In the entries that follow, how many lines contain "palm"? Answer with the number only.

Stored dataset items
--- START ---
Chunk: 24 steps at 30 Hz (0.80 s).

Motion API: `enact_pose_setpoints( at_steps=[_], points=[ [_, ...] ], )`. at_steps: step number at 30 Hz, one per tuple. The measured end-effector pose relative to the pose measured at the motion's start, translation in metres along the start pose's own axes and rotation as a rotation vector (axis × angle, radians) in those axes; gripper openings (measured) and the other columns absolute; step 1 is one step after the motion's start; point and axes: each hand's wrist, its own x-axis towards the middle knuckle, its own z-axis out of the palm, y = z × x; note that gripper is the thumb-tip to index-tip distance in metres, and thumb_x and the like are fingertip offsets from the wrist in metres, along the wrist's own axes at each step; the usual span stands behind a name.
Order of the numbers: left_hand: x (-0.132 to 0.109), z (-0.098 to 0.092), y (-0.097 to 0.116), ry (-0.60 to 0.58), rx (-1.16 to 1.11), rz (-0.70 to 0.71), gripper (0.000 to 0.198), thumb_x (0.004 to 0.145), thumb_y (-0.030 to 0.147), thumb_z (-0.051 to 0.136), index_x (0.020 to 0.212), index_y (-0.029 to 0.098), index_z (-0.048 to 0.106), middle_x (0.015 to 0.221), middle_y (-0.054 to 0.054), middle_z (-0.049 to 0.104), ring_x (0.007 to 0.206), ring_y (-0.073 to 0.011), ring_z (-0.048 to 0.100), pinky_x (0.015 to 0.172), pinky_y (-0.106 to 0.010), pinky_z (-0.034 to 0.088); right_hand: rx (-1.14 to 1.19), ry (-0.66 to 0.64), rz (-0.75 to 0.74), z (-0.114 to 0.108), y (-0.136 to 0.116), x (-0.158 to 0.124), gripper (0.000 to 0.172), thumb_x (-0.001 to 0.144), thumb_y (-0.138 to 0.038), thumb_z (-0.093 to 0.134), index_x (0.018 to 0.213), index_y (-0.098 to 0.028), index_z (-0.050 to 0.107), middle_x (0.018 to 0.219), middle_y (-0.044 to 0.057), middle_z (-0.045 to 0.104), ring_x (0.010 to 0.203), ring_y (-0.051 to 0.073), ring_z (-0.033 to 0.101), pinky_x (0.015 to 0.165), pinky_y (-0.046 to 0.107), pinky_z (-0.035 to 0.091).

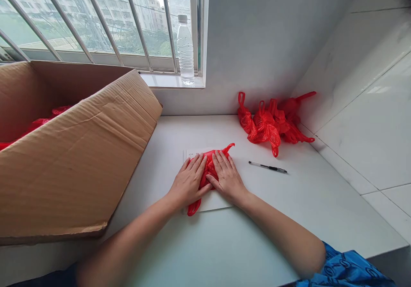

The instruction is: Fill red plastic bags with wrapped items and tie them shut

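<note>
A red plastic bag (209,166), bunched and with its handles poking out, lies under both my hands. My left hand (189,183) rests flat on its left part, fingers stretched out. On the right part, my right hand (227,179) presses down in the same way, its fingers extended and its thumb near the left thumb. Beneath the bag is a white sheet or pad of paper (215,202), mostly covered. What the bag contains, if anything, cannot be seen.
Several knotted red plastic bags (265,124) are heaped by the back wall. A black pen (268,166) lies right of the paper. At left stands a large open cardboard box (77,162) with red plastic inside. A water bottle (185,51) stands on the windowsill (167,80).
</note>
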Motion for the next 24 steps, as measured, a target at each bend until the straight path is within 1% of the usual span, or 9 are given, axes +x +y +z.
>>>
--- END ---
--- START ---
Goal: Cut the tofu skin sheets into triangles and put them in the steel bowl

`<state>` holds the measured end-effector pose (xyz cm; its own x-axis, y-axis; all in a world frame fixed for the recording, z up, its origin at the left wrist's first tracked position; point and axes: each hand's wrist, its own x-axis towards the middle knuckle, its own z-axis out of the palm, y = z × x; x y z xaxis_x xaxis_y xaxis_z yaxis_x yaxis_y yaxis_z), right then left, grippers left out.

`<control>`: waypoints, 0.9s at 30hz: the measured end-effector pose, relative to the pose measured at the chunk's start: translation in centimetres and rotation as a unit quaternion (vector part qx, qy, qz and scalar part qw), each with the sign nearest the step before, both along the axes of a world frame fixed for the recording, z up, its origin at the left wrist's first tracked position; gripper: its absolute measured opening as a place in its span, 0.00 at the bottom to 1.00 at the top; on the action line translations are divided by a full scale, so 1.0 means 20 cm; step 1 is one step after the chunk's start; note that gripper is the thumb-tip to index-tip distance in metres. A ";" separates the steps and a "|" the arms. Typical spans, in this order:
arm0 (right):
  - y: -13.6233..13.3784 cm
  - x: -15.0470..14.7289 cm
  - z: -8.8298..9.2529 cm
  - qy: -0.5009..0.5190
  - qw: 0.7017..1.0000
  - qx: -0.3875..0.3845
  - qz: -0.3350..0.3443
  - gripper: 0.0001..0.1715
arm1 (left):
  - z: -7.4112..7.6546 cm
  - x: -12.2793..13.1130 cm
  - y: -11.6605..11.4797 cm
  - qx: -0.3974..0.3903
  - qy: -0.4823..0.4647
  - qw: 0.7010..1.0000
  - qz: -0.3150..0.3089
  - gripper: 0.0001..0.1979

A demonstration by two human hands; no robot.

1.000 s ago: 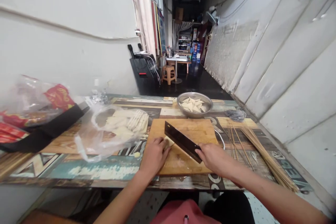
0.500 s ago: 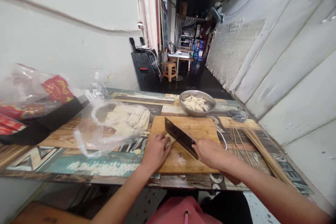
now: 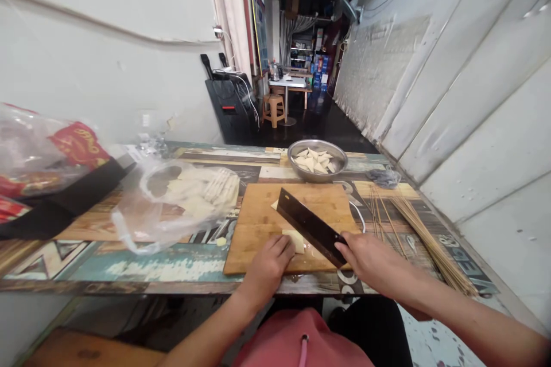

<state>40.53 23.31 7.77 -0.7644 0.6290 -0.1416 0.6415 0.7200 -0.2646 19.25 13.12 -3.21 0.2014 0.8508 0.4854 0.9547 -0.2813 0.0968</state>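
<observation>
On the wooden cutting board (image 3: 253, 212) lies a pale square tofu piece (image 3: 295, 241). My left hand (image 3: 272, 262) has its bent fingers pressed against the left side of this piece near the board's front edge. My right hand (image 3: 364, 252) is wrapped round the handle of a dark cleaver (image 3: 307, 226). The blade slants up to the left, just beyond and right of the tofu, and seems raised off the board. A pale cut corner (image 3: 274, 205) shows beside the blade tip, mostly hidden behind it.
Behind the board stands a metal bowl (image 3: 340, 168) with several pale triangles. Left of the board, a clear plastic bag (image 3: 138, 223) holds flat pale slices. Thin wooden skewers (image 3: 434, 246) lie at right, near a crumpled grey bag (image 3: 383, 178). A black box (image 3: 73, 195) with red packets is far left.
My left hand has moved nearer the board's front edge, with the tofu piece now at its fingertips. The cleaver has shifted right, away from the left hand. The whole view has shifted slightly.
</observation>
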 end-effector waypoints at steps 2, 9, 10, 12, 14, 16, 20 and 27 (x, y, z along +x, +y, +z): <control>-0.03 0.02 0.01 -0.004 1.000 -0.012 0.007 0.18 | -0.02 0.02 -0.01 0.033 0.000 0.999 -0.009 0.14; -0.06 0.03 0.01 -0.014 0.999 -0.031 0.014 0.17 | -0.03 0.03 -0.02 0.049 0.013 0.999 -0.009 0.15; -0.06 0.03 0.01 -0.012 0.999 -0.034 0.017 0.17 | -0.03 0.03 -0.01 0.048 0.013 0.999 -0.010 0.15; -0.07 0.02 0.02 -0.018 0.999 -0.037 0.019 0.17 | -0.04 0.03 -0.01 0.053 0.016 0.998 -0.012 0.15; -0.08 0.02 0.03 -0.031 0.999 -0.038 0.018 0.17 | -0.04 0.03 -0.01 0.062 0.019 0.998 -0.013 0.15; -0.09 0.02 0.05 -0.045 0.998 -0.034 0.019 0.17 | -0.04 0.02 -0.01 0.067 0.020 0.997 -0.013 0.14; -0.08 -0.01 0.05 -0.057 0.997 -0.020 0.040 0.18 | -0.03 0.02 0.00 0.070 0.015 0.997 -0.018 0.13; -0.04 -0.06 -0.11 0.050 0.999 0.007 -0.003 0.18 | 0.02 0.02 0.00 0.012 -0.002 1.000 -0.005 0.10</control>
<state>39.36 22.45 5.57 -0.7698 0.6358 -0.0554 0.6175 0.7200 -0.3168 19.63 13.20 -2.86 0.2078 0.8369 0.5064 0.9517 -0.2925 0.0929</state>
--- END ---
**Task result:**
2